Today, Ruark says he laments the unexpected loss of his friend, even as he relishes the gift of their friendship. “We shared first of all, a love of poetry, and a love, often, of the same poets. I think we also took great pleasure in good company.”

 

WITH THANKS FOR A SHARD FROM SANDYCOVE

for Seamus Heaney

 Late afternoon we idled on a bench

In memory of the man from Inniskeen,

The slow green water fluent beside us,

 

High clouds figured among leaves on the surface.

Then down along the strand to Sandycove

And the late-lit water, the sun emigrating

 

After a parting glance, the distant ferry

Disappearing soundlessly toward Holyhead.

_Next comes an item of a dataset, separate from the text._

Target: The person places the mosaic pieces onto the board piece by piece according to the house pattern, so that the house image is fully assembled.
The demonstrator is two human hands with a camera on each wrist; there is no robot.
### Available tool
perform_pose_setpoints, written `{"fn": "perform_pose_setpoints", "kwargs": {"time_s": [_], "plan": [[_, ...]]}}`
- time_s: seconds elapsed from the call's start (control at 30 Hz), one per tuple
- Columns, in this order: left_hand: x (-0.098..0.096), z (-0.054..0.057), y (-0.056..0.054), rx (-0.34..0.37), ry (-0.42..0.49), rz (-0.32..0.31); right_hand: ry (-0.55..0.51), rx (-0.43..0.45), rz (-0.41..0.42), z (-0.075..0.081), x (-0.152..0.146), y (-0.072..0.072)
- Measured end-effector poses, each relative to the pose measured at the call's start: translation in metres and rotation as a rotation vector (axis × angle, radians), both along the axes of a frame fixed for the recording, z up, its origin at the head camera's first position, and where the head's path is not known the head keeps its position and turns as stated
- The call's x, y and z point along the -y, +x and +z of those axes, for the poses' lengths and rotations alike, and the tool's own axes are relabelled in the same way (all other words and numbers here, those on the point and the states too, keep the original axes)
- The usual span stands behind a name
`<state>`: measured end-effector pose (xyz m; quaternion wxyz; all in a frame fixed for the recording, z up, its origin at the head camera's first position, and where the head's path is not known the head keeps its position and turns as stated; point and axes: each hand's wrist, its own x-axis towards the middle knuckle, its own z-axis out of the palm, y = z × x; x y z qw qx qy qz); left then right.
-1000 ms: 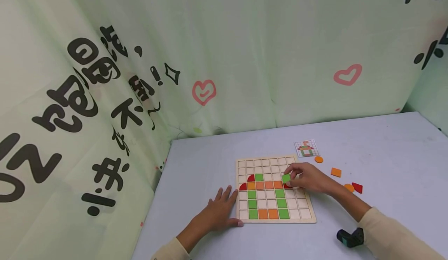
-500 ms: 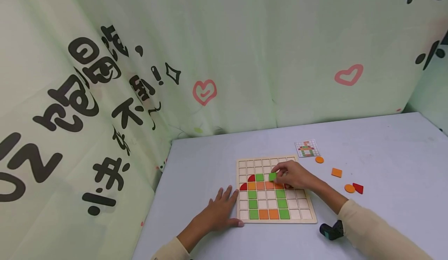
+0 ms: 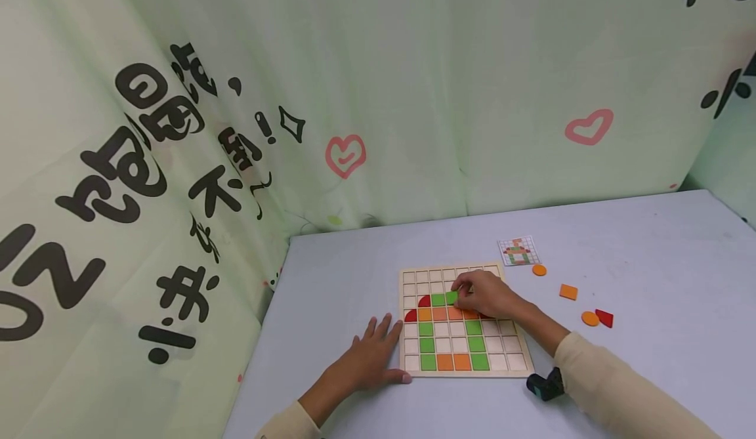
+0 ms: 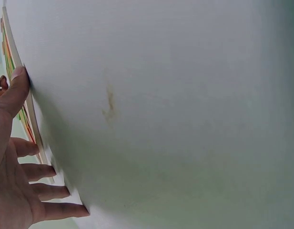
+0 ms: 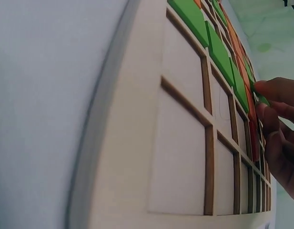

We were laughing, riding the crest of company,

 

Your beautiful laughing wife and you and I,

When suddenly you tired of hammering

With a pebble at a stubborn boulder

 

And lifted it and dropped it on another

And handed me the chip that broke away.

I thought of the brute possibilities

 

In those farmer’s hands, the place they came from,

What they might have done instead of simply

Dropping one stone on another to give

 

This pilgrim a shard of where he’d been.

You lifted that heaviness handily,

Keeping it briefly elevated in the air

 

As if more nearly the weight of a bowl

Of sacramental lather than the capstone

Of a dolmen in some field near Ballyvaughan.

 

Guilty as charged with a faithless penchant

For the elegiac, shy of the quick-drawn line

In the schoolyard dust, we prayed for nothing

 

Less than calm in the predawn hours and the laughter

Of disarming women when the hangman comes.

The sea grew dark, and then the dark was general

 

Over the suburbs, the window where I slept

Thrown open on the moon picking out the angle

Of a spade left leaning in a kitchen garden,

 

Shining like something prized from underground.